• SOURCE DATA:

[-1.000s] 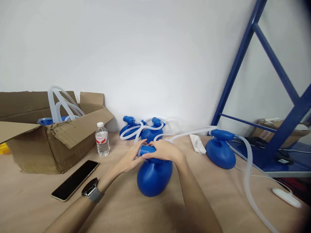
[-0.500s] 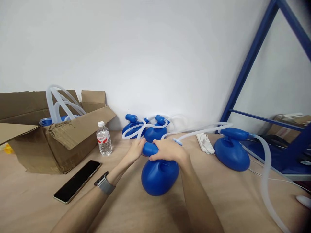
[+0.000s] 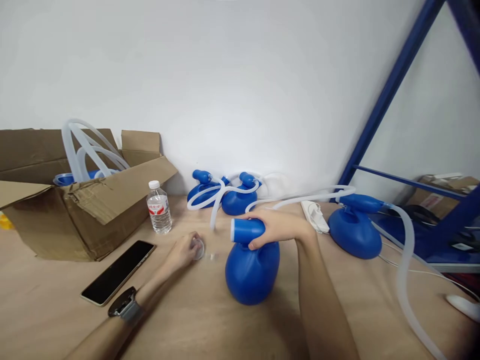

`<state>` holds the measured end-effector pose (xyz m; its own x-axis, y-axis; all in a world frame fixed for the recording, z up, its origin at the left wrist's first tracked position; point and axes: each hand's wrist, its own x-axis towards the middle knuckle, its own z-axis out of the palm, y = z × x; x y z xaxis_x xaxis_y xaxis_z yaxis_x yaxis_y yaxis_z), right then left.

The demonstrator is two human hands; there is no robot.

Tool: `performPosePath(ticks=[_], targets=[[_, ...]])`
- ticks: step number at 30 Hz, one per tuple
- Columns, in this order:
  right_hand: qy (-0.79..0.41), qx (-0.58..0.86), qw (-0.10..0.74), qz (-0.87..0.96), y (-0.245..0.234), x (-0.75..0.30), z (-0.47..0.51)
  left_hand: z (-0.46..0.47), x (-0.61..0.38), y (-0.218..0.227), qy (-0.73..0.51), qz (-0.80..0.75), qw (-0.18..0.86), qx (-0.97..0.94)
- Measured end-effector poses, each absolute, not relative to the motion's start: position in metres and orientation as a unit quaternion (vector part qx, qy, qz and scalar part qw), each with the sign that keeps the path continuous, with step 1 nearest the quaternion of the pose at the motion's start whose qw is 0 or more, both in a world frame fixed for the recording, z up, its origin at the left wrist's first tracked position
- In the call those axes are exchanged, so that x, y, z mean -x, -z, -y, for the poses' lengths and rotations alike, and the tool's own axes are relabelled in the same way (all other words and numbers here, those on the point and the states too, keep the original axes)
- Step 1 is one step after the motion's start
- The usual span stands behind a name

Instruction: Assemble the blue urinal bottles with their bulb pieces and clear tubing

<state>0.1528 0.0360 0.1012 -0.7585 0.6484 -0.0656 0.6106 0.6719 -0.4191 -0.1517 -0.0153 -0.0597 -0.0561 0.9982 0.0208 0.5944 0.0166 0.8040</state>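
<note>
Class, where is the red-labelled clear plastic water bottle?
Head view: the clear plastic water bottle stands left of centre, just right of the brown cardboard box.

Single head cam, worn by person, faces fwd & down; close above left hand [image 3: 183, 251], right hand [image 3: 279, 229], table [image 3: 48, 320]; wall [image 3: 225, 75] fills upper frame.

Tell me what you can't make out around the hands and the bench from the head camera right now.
Head view:
- Small clear piece at the left hand: partly hidden by the fingers, and too blurred to identify.
- Blue container's neck: partly hidden by the right hand.
- Cardboard box: its walls and flaps hide most of what is inside.
- White object: cut off by the right edge.
</note>
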Motion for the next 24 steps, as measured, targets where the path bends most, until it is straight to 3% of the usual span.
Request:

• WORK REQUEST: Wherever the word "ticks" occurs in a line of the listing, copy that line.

• THE COMPLETED TASK:
Tool: `performPosePath(ticks=[_], targets=[[_, ...]])`
- ticks: step number at 30 Hz, one per tuple

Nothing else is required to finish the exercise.